--- Task brief ---
What is needed is a single figure: how many lines of the records below contain the word "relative".

Data entries:
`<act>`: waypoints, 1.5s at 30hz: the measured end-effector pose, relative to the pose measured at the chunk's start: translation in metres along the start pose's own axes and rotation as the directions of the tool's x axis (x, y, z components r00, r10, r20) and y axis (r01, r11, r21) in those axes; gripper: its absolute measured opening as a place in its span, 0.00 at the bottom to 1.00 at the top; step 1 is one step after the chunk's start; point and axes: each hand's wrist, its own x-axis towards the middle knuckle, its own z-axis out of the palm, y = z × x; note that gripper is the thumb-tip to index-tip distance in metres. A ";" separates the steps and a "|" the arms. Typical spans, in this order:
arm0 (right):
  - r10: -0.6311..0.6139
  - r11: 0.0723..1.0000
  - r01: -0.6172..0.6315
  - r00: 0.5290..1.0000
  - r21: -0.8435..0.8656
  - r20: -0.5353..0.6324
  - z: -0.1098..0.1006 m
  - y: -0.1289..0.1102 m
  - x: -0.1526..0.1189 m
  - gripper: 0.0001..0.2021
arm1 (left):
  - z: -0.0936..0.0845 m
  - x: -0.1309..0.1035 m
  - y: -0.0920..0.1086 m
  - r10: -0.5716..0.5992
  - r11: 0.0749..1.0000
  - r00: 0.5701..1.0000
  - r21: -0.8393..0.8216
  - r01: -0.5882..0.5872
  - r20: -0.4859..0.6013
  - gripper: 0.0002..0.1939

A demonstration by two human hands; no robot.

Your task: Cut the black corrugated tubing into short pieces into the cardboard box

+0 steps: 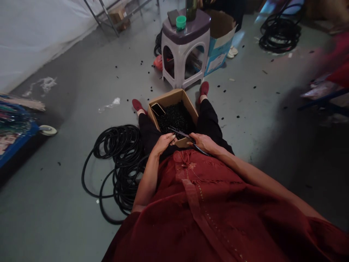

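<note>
My right hand [204, 143] is closed around a pair of scissors [180, 132], whose blades point left over the near edge of a cardboard box [192, 106]. My left hand [164, 143] is closed in a pinch just left of the blades; what its fingers hold is too small to make out. Many small black pieces [177, 115] fill the box between my legs, and a phone [158, 109] lies in its far left corner. Coils of black hose [117, 145] lie on the floor to my left, with one length running toward my left forearm.
A plastic stool [186, 36] beyond the box carries a green-lidded container [180, 23]. Behind it are a blue and white carton [218, 54] and another person's shoe [232, 52]. More coiled hose [280, 34] lies far right. A wheeled blue cart [25, 140] stands left.
</note>
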 end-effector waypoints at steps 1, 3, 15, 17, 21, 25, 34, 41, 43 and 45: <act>-0.004 1.000 0.004 1.000 0.001 -0.004 0.001 0.001 0.000 0.19 | 0.002 0.001 -0.001 -0.005 1.000 1.000 -0.016 0.004 -0.029 0.18; 0.000 1.000 0.000 1.000 -0.001 -0.011 0.002 0.002 0.000 0.20 | 0.006 0.004 -0.005 -0.021 0.999 0.995 -0.036 0.018 -0.102 0.17; 0.047 0.998 -0.046 0.998 0.043 -0.036 0.002 0.001 0.000 0.21 | 0.021 0.013 -0.004 0.029 0.998 0.913 0.057 -0.006 -0.406 0.14; 0.042 0.998 -0.040 0.998 0.055 -0.036 0.002 0.002 0.000 0.19 | 0.026 0.013 -0.004 0.041 0.998 0.907 0.063 -0.016 -0.419 0.14; 0.054 0.998 -0.054 0.998 0.036 -0.018 0.000 0.001 -0.001 0.19 | 0.031 0.012 -0.008 0.040 0.997 0.897 0.070 -0.010 -0.440 0.14; 0.072 0.997 -0.072 0.997 0.013 -0.006 -0.001 -0.001 -0.002 0.19 | 0.030 0.012 -0.011 0.031 0.997 0.896 0.072 0.001 -0.442 0.13; 0.073 0.997 -0.073 0.997 -0.003 -0.013 0.000 -0.001 -0.002 0.19 | 0.020 0.015 -0.011 -0.002 0.998 0.955 0.054 0.019 -0.295 0.16; 0.066 0.998 -0.066 0.997 -0.004 -0.029 0.004 0.001 0.001 0.20 | 0.017 0.017 -0.008 -0.005 0.996 0.954 0.081 0.030 -0.300 0.15; 0.053 0.999 -0.053 0.998 0.008 -0.030 0.005 0.003 0.002 0.20 | 0.016 0.018 -0.006 0.013 0.995 0.945 0.097 0.019 -0.326 0.13; 0.038 0.999 -0.037 0.999 0.030 -0.034 0.006 0.004 0.004 0.19 | 0.017 0.018 -0.003 0.036 0.994 0.934 0.110 0.004 -0.354 0.12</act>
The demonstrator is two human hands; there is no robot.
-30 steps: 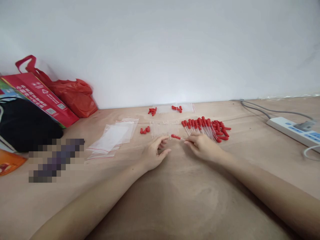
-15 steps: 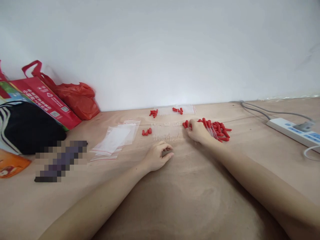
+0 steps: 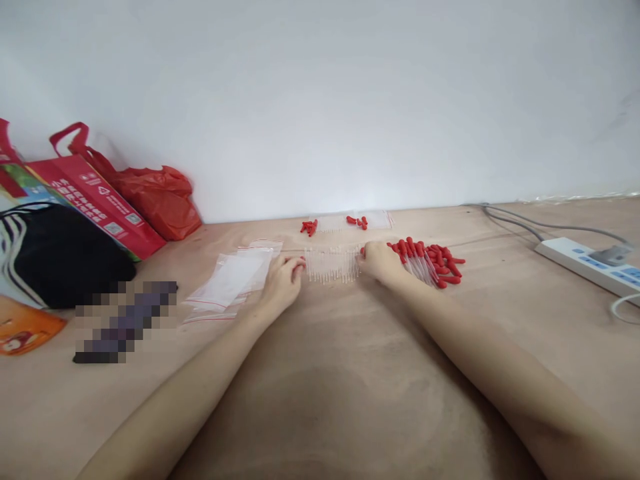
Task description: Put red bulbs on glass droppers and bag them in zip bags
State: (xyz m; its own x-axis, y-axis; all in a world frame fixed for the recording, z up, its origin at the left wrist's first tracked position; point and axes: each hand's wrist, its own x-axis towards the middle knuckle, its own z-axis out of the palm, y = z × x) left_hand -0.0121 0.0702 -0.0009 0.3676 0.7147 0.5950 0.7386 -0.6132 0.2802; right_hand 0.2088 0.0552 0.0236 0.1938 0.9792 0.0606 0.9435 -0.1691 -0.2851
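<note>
Head view: clear tubes (image 3: 331,265) lie between the hands (image 3: 283,279) (image 3: 383,261).

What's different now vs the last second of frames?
Left hand moved left and forward to the small group of red bulbs; right hand moved forward and left to the right end of the clear tubes. The red bulb seen between them a second ago is gone from there. Grips unclear. Clear tubes, zip bags and power strip stayed put.

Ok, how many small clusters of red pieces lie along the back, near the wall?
2: a left cluster and a right cluster, both beyond the clear tubes between the left hand and right hand. Pieces overlap, so some may be hidden.
</note>
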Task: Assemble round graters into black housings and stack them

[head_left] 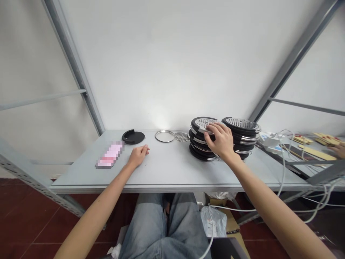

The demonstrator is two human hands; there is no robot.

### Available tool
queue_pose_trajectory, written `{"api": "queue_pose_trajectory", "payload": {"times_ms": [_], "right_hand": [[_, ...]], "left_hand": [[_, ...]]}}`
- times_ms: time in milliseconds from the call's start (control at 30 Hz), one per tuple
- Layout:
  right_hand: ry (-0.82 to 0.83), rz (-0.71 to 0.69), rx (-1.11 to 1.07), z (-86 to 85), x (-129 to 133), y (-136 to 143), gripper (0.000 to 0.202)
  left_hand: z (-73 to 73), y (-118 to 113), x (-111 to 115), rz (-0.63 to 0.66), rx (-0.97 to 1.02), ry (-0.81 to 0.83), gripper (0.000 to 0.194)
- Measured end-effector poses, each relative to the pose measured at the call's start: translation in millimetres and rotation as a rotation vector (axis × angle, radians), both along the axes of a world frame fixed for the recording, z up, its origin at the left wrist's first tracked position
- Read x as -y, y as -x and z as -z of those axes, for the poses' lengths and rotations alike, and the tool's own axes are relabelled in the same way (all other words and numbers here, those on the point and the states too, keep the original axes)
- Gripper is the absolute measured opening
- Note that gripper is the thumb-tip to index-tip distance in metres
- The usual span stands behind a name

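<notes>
My right hand (221, 140) is over the near side of the left stack of round black holders with perforated metal discs (202, 153), thumb and fingers apart. It appears to touch the top piece, though its palm hides the contact. Just right of it rises a similar second stack (241, 138). My left hand (138, 155) rests on the table, its fingers loosely curled with nothing visible in them. Behind that hand lies a single black round holder (134, 137) with a raised rim. A shiny metal ring (165, 136) and a loose perforated disc (182, 137) lie farther right.
A pixelated pink item (110, 154) lies left on the grey table (167, 169). Metal shelf posts (77, 68) frame both sides, with a white wall behind. White cables (283, 165) hang at right, near another person's hand (338, 150). Bags and cardboard are below.
</notes>
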State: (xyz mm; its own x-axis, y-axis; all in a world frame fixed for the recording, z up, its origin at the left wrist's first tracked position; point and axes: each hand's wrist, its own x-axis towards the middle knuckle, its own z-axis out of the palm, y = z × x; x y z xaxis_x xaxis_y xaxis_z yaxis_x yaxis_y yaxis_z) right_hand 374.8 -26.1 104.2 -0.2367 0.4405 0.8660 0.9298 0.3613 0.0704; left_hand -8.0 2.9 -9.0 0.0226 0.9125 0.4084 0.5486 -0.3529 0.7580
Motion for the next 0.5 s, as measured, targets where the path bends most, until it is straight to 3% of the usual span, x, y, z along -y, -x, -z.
{"api": "queue_pose_trajectory", "payload": {"times_ms": [233,500], "right_hand": [[-0.005,-0.005,0.004,-6.8,3.1,4.7,0.030],[0.039,-0.020,-0.049,-1.6,0.5,7.1,0.028]], "left_hand": [[0.7,-0.2,-0.3,0.008,-0.011,0.012,0.056],[-0.5,0.4,-0.1,0.004,-0.017,0.011,0.055]]}}
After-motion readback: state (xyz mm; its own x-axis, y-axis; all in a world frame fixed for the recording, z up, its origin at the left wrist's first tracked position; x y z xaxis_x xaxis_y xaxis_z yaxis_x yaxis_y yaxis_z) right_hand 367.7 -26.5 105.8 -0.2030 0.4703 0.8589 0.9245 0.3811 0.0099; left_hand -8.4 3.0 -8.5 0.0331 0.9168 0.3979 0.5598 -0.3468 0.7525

--- Your response ---
2